Instructions to follow →
Could you count the lines below that include the word "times" and give only the number?

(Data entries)

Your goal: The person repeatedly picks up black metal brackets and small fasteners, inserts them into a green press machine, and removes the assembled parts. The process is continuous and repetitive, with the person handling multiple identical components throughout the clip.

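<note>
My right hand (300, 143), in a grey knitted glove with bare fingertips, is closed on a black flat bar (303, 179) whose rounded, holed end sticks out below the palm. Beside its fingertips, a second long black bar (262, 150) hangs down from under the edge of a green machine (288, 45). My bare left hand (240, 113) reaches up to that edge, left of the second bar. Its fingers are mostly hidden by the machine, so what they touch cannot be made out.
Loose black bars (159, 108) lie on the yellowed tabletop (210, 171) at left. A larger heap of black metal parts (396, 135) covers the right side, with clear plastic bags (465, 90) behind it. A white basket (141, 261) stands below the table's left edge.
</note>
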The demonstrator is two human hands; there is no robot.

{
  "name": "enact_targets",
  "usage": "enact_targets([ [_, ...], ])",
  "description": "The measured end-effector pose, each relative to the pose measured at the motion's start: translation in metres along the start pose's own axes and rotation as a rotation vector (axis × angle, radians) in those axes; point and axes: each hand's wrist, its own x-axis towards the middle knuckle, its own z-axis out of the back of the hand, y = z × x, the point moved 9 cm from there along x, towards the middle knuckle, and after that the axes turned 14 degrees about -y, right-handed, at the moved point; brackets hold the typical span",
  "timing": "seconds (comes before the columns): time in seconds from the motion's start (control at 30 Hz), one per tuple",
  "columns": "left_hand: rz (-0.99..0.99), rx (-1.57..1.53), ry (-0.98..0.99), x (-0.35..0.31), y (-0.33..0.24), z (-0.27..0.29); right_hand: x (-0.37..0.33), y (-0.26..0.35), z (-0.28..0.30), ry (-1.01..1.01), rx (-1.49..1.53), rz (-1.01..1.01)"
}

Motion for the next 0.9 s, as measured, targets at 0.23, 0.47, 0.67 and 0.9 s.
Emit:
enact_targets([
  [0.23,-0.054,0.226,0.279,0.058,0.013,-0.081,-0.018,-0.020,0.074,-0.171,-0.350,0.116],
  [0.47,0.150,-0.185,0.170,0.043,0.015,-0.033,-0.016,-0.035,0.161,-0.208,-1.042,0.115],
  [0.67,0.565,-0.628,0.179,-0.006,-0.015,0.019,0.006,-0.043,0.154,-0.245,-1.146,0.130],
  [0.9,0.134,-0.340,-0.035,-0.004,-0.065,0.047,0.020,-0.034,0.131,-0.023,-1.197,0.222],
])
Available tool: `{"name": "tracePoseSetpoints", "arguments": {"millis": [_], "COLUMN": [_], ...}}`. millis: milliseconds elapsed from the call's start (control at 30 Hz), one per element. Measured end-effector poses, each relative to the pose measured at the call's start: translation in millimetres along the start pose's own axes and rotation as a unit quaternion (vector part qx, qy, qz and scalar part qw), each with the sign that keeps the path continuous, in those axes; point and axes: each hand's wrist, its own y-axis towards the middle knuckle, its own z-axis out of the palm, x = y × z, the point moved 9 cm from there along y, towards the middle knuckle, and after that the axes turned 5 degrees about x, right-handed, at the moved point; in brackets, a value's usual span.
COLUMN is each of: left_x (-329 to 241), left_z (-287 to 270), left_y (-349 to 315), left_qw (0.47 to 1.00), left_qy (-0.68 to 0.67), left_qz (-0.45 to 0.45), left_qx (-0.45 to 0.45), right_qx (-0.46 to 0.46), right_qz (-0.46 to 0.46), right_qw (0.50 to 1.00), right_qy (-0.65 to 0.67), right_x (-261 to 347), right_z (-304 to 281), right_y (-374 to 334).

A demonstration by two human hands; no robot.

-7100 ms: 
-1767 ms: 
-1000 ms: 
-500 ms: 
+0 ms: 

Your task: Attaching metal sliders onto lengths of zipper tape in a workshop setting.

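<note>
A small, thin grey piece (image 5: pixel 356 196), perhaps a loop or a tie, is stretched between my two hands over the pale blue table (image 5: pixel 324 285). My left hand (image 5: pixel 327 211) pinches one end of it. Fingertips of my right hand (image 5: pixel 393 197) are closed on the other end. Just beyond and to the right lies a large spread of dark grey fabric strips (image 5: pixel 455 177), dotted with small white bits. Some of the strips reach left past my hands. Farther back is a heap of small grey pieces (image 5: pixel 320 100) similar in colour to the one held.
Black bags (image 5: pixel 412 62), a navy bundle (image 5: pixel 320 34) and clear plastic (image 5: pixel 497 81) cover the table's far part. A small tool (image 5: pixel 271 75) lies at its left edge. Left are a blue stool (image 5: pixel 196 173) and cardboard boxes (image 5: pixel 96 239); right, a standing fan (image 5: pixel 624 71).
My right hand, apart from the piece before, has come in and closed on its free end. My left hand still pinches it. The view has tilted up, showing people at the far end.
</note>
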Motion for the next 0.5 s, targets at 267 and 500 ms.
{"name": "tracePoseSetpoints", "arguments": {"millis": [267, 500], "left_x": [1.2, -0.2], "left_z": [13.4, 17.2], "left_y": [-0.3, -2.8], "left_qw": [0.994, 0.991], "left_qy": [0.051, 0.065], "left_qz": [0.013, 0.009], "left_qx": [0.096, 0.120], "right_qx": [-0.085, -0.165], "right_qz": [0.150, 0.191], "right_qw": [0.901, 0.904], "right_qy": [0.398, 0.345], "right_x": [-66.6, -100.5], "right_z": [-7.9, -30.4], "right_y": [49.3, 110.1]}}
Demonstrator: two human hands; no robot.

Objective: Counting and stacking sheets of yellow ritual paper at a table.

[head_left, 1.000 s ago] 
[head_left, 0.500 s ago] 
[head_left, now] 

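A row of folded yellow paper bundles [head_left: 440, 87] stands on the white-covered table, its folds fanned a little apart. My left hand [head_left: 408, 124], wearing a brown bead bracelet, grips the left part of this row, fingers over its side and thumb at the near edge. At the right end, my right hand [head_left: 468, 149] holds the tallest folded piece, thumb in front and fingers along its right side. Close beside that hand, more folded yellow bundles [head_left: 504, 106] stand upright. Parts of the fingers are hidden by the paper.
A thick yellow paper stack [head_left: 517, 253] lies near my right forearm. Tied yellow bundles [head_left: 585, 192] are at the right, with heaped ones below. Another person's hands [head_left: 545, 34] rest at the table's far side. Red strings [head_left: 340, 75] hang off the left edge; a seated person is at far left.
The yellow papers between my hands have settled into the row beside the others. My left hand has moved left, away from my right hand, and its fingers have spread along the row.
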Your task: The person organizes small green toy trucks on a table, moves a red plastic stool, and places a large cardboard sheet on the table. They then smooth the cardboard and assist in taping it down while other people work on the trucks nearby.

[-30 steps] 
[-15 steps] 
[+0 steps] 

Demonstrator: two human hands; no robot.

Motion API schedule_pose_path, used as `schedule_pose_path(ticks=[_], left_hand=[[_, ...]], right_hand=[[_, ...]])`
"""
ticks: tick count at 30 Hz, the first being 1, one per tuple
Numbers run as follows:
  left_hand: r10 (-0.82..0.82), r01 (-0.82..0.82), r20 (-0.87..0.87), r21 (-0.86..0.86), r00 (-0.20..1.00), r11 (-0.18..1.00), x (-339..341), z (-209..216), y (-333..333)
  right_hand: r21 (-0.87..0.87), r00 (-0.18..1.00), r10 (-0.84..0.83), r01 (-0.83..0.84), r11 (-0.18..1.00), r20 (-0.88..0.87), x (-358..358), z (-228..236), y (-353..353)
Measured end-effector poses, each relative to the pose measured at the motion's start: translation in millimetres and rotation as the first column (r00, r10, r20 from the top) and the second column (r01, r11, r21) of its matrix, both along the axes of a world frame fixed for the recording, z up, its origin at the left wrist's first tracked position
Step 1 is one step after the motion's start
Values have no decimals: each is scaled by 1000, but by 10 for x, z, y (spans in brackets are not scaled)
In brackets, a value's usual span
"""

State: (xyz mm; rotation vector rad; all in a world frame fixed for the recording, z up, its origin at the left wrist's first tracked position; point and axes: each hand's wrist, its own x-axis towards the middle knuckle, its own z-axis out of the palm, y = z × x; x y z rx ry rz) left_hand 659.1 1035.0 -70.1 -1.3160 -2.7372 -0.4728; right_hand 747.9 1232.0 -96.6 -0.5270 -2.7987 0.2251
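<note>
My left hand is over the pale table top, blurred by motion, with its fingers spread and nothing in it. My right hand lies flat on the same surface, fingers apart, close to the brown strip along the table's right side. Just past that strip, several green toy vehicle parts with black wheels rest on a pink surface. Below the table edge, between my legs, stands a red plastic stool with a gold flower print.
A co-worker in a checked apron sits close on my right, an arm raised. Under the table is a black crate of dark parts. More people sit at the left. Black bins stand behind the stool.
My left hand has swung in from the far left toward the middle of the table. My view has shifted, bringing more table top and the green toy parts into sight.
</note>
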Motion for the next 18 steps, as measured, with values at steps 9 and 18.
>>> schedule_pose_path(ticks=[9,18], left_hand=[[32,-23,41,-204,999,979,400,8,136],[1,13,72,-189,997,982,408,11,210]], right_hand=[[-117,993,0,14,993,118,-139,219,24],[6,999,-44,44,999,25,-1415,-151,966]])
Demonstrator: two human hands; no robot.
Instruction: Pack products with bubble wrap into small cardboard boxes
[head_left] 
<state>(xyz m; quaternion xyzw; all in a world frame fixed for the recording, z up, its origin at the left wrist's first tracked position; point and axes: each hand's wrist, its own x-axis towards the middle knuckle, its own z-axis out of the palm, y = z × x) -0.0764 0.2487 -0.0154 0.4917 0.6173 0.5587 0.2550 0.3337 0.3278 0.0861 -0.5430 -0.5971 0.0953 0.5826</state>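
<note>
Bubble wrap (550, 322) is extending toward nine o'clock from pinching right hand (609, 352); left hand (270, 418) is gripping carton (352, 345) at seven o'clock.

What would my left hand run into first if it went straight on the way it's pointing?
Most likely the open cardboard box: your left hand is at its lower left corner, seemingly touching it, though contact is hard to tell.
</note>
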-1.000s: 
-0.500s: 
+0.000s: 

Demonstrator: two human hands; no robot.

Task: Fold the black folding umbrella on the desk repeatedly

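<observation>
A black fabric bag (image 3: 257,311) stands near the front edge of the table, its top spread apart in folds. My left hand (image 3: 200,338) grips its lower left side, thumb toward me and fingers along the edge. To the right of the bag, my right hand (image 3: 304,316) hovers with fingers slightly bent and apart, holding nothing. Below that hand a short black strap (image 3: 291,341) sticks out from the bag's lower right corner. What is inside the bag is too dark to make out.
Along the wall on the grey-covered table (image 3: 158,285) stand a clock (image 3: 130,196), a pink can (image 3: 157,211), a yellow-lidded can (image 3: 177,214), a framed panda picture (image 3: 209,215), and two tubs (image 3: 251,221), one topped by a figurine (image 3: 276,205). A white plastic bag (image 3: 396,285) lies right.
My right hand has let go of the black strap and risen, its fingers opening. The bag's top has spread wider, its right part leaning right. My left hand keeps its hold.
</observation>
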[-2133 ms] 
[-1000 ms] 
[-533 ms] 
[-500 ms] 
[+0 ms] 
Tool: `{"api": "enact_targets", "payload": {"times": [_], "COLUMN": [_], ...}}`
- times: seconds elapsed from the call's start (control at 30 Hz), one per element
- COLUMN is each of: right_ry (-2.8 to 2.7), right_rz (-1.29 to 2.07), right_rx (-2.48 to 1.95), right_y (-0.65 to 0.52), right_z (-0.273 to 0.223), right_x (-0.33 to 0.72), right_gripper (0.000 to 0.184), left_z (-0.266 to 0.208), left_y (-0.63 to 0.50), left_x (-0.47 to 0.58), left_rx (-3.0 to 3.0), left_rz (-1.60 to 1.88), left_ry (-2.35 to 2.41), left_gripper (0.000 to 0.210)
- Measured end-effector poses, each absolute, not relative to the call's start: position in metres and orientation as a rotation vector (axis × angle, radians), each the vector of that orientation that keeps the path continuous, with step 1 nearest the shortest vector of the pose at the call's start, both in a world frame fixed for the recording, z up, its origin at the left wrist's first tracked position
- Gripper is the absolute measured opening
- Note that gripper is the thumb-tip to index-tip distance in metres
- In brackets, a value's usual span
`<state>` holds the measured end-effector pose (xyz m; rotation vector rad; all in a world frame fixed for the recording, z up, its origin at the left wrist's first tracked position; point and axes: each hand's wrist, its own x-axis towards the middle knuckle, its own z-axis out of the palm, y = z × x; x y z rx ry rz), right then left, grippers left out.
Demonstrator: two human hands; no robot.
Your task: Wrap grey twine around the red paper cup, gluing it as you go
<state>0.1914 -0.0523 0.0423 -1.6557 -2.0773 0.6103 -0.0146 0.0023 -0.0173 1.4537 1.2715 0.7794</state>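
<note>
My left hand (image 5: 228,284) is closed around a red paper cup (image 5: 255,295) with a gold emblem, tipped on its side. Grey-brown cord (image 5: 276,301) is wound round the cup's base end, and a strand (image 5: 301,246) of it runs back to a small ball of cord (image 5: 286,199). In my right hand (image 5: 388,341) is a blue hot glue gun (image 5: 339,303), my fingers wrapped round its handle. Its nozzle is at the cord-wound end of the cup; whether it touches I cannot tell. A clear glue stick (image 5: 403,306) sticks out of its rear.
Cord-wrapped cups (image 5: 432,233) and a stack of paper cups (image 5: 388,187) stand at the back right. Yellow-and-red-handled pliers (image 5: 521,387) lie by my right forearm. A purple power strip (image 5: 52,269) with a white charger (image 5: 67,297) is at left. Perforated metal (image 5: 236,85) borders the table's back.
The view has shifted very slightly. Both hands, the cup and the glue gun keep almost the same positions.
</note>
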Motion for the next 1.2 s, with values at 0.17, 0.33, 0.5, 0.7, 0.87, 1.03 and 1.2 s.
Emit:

Result below →
2